In my youth I always rather fancied the idea of having a son, some time in the then far distant future, whom I would call Sean. And then I spent a fair few years teaching and came across a host of rude, lazy, obnoxious little Seans and that potential name went out of the window. And yesterday I came across a list of the “naughtiest names”:

Naughtiest boys
  •   Jack
  •   Harry
  •   Charlie
  •   Oliver
  •   George
Naughtiest girls
  •   Mia
  •   Ella
  •   Isabella
  •   Amelia
  •   Sophia
Now, I have a nephew called Jack who has always been a bit of a charming rascal. But he was named for his grandfather, my father, just about the nicest Jack you could meet. And our granddaughter Mia, although quite capable of throwing a bit of a temper tantrum for her parents, is a high achieving angel in school. What’s in a name? One of my daughter’s friend has just named her new son Hector, an increasingly popular name at present. I wonder how the little Hectors will be viewed by the time they get to school and are judged by peers and teachers.
 
At the other end of the spectrum, among the best behaved children Isla turns out to be he best name for girls while for boys, Arthur takes top spot, with just 4% of those surveyed expecting Arthurs to misbehave. Most likely to be associated with being quiet and shy are all the little  Noahs. Is this because they keep a low profile so that nobody asks them about all the animals in their ark?

Here is a link to an article by Joel Golby, questioning the “delights” of being back in the office. He wonders if Jeremy Hunt, who extolls the “fizz” and “excitement” of being in the office, has ever really works in an office. I was never an office worker but some of the same problems arise for classroom workers: going into the staffroom for a lunch break only to discover that someone has used your mug and not washed it up, or indeed has taken a fancy to it and walked off with it, leaving it to fester in a distant art classroom; making a coffee and going to the fridge for the milk you have clearly labelled, “This is Anthea’s bottle of milk - please leave her enough for her next cup of coffee”, has been completely emptied; finding the kitchen too disgustingly dirty to use. So it goes!
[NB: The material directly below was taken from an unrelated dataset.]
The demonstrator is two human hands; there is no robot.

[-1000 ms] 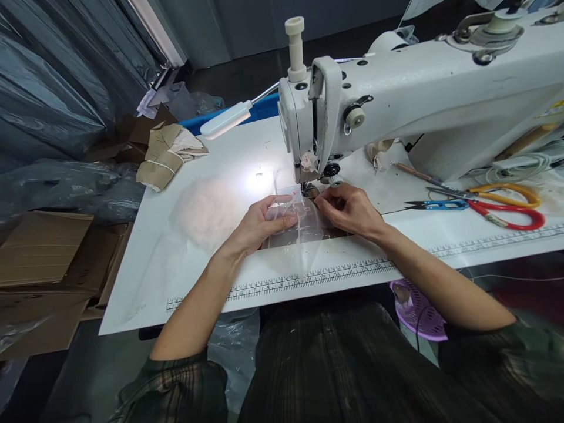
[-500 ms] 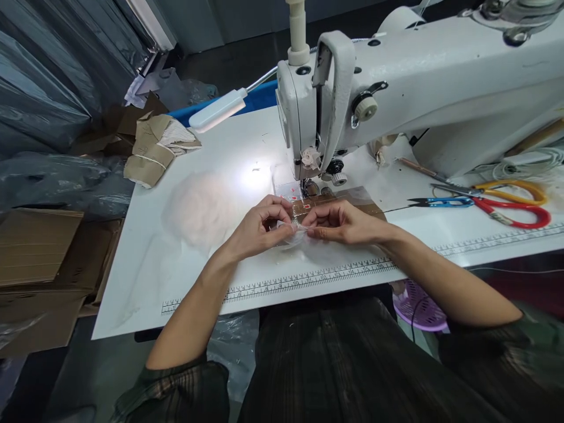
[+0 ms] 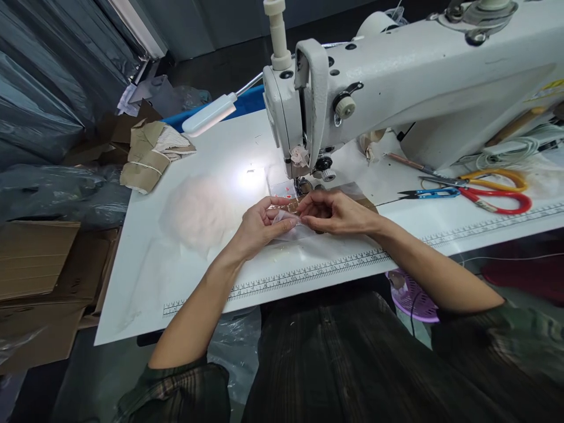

That is, of course, without mentioning the Coronavirus risk which has now been added. Coincidentally, I hear that former Italy PM Berlusconi has tested positive for coronavirus and is in quarantine at home. I an resisting the temptation to say it could not happen to a better person. He hasn’t mentioned bunga-bunga parties but apparently he stressed that he would continue his political activities.

“I will be present in the electoral campaign with interviews on televisions and in newspapers,” he said during a video-conference of Forza Italia’s women’s movement.
However he recognised “the limitations imposed on my activities by testing positive for the coronavirus... but I will continue the battle.”

We shall see!

Meanwhile, the virus keeps popping up. France has seen in increase in cases, as have a nuber of other countries. Spain is ordering immediate lockdown, to stay i  effect for 14 days, in the tourist town of Benigànim  in the mountain region of Valencia but just 60 miles from the coastal holiday resort of Benidorm. 

A long way from the Iberian peninsula the island of El Hierro - in the Canary Islands, the place we have been told by so many commentators that it should not be included in the blanket decision to require quarantine for returnees - has closed its beaches immediately because of a serious outbreak.
All of this, as with the Coronavirus positive people flying back from Greek islands, makes me wonder whether the tourists catch the virus there or take it with them and upset the health balance in the tourist place. Or it might just be a second wave - JUST a second wave!!

Life goes on. Stay safe and well, everyone.